Summary of Krizhevsky’s ImmageNet Classification with Deep Convolutional Neural Networks
Alex Krizhevsky, Ilya Sutskeyer, and Geoffrey E. Hinton from the University of Toronto created a neural network architecture, using convolutional layers, and called it ‘AlexNet’. They competed and won the ImageNet Large-Scale Visual Recognition Challenge (ILSVRC). Here we will summarize the paper in which they describe the architecture and training of their deep convolutional network. They pioneered object detection and image classification as we know it today.
ImageNet has a dataset of over 15 million high-resolution labeled images, belonging to 22,000 different classes. They were able to do this by collecting images from the web and using Amazon’s Mechanical Turk crowd-sourcing tool (More info on Amazon’s Mechanical Turk crowd-sourcing tool here).
As of 2010, as part of Pascal Visual Recognition Challenge, ImageNet Large-Scale Visual Recognition Challenge (ILSVRC) has been held annually. ILSVRC uses roughly 1,000 images in 1,000 different classes. In all they ran their neural network on 1.2 million training images, 50,000 validation images, and 150,000 testing images and reported two error rates: top-1 and top-5, the top-5 error rate is the fraction of images in which the correct label is not among the 5 most probable classes.
They tested many different architectures, removing and adding layers until they got to, two GPU’s running 8 learned layers, consisting of 5 convolutional layers and three fully connected layers. Below is an image of their architecture depicting the two GPU’s, where one runs the layer-part at the top of the figure while the other runs the layer-part at the bottom, each communicating in certain layers.
Key features of their neural network architecture
ReLU Nonlinearity: To prevent overfiting and have faster learning they decided to not use sigmoid or tanh activation functions which were more common at the time.
Training on Multiple GPU’s: (2 GTX 580 GPU 3GB): Using cross-GPU parallelization, they were able to read and write to one another s memory directly, splitting the work each GPU has to do and only communicating on certain layers. This allowed them to reduce training time as well as lower their error rate.
They also used a new technique called Dropout to further prevent over fitting.
Their neural network took between 5 to 6 days to train while using both GPUs.
They were able to win and although their results may not look impresive in today’s standard they were able to significantly improve what had been seen before and even claimed that “Our results can be improved simply by waiting for faster GPU’s and bigger datasets to become available”. Below are the results of the ILSVRC 2010 and 2012 competitions.

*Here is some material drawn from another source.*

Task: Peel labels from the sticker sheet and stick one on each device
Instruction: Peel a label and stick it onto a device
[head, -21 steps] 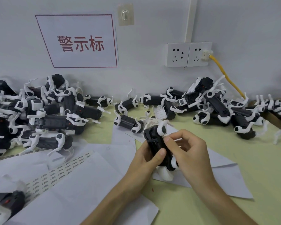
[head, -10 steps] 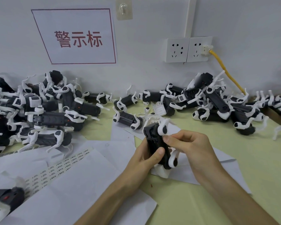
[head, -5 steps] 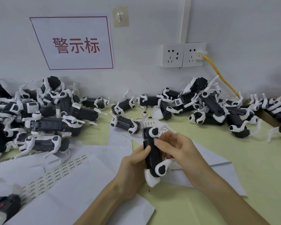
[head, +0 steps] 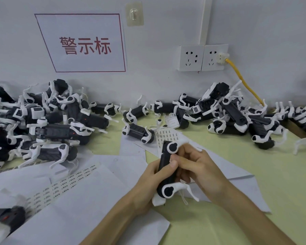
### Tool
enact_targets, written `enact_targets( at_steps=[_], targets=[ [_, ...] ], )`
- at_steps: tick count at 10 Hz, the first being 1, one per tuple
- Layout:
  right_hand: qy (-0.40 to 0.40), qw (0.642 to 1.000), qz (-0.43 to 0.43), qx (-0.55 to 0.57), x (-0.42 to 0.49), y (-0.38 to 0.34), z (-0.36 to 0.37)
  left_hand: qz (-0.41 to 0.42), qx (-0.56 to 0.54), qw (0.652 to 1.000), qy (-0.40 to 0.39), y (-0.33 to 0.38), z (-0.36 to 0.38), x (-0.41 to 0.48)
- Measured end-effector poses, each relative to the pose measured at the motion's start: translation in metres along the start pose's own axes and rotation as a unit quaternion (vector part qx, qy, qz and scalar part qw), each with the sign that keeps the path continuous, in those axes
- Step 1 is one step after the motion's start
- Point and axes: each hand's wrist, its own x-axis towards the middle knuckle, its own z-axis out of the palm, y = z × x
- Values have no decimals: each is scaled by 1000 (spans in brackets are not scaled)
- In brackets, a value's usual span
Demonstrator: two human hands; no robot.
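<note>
One device (head: 165,174) mid-labelling | left hand (head: 148,183), right hand (head: 200,167): fingers (head: 185,154) clamped on it | many piled devices (head: 48,124) seemingly remain

Fingers (head: 185,152) of my right hand (head: 201,170) and my left hand (head: 148,181) are covering the device (head: 164,158) mid-body, hiding any label there. Just behind the device, the sticker sheet (head: 166,136) print is showing too small to read. Far left of it, another unit (head: 7,218) is getting cropped by the frame edge.
</note>
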Motion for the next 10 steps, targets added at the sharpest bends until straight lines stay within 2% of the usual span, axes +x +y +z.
enact_targets(
  at_steps=[1, 3, 5, 6, 7, 8, 9, 10],
  targets=[
    [-8, 1000, 7, -2, 0, -1, 0, 8, 2, 1000, 4, 1, 1, 0],
    [21, 1000, 7, -3, 2, 4, 3, 14, -66, 998, -4, -1, 0, 3],
    [31, 999, -4, 6, 2, 6, -1, -27, -91, 995, -14, -13, -7, 18],
    [26, 1000, -13, 3, 3, 7, -3, -64, -100, 993, 18, -17, -11, 23],
    [51, 998, -32, 8, 4, 8, -5, -68, -95, 993, 35, -18, -13, 19],
    [122, 989, -81, 9, 3, 9, -12, -94, -84, 992, 22, -18, -16, 17],
    [188, 971, -150, -12, 4, 6, -26, -89, -123, 988, -15, -17, -20, 18],
    [138, 975, -137, -111, 6, -4, -36, -118, -97, 988, -32, -20, -21, 17]
  ],
)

With the quick advances in GPU speed and bigger datasets, not to mention overall software and hardware upgrades, their research and advancement in the field has proven to be invaluable.
Their use of Relu, parallel processing and dropout are considered standard today.
I find it exciting what they were able to accomplish and humbled by how technology has advanced in the last decade. Only time will tell what the next decade has in store, and I hope I can be part of its progress.